Сам Евгений ВОЙСКУНСКИЙ прослужил на Балтийском флоте 16 лет, последние годы — корреспондентом военных многотиражек. А потом вернулся в Баку, писал морские рассказы, пока не пересекся со своим двоюродным братом инженером Исаем ЛУКОДЬЯНОВЫМ. Однажды они стали свидетелем ДТП: «Визгнули тормоза. Мы увидели: из-под колес грузовика вынырнул незадачливый пешеход, спасшийся в последний момент. А было мгновенное впечатление, будто он прошел невредимым через машину». Именно это уличное происшествие стало толчком к написанию ими знаменитого фантастического романа «Экипаж «Меконга», надолго определившего литературный путь Евгения ВОЙСКУНСКОГО.
В одном из интервью известный писатель-фантаст и фронтовик Евгений ВОЙСКУНСКИЙ рассказал, как родился его роман «Кронштадт»: «Мы пришли в Кронштадт, это было 6 декабря 1941 года, и вскоре тральщик БТЩ-217 встал на ремонт к стенке морского завода. Я там часто бывал, это были голодные времена, и я однажды, придя на этот тральщик, стоявший у стенки морского завода, увидел, как из каюты комиссара тральщика вышла тоненькая девушка, завернутая с головы до ног в огромный платок, с огромными глазами. Было понятно, что комиссар — красавец-мужчина, чернобровый такой — подкармливал эту девушку. Ну, мог ли я тогда, 19-летний юнец, начинающий военный журналист, представить себе, что эта сценка врежется в память и ляжет в основу романа, который спустя многие годы мне удалось написать?»
Это напоминает историю, из которой родился фильм «Военно-полевой роман»: Петр Тодоровский как-то после войны в продавщице пирожков узнал фронтовую медсестру, с которой крутил роман командир дивизии, вскоре погибший.
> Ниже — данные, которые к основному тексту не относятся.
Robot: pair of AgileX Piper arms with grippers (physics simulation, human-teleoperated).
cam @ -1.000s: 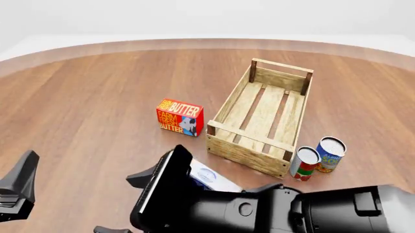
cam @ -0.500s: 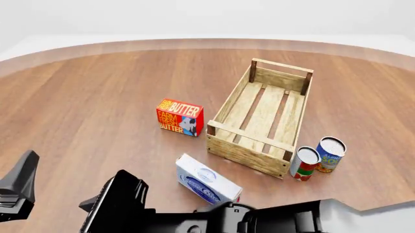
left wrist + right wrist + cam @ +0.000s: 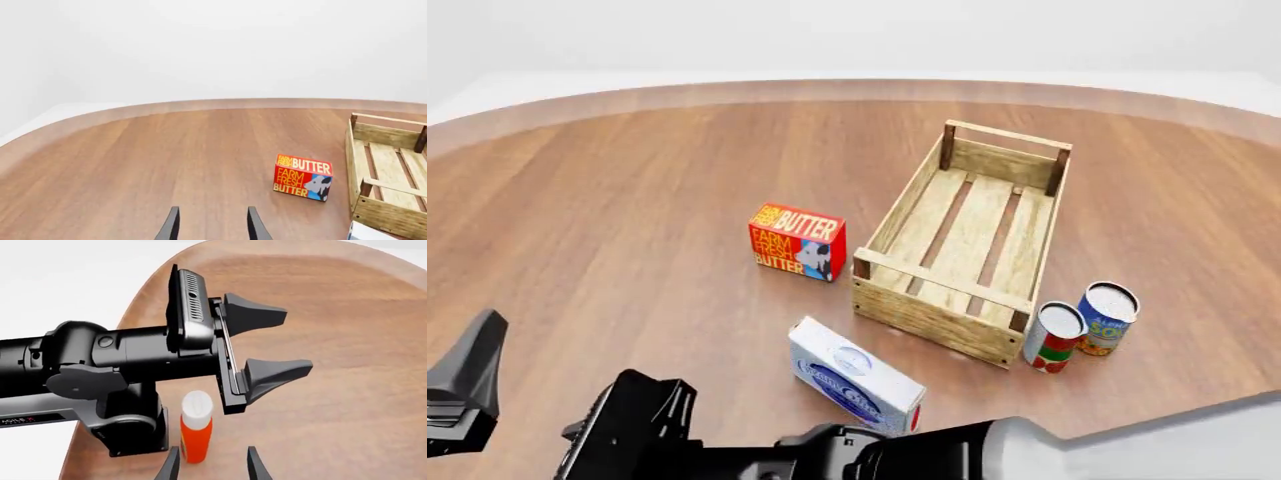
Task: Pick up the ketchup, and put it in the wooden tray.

«Кронштадт» — одно из лучших произведений 80-х годов о Великой Отечественной войне. ВОЙСКУНСКИЙ описал собственные фронтовые впечатления: отход конвоя с острова Ханко, мины, бомбардировки, матросский быт, блокадный голод в Кронштадте, война на Балтике. Он был тогда фронтовым корреспондентом в газете «Огневой щит». Герои романа получились живыми, полнокровными и разными. Военные будни – тяжелой работой с недосыпом и усталостью: «Полк лыжников там, на льду, был сильно измотан. В 9 часов полк поднялся в атаку и пошел к острову, но был остановлен плотным минометным и артогнем. Лыжники залегли. Не реагировали на приказы продвигаться. Засыпали под огнем». А победа в каждом локальном бою обеспечивалась в первую очередь не героизмом (хотя и его хватало), а наличием достаточного количества боеприпасов и исправностью судовых механизмов. И, конечно, детали: «Чайкам на заливе теперь вообще-то живется сытно. Много мин и бомб рвется в воде, и всплывает оглушенная рыба – легкая добыча для прожорливых птиц».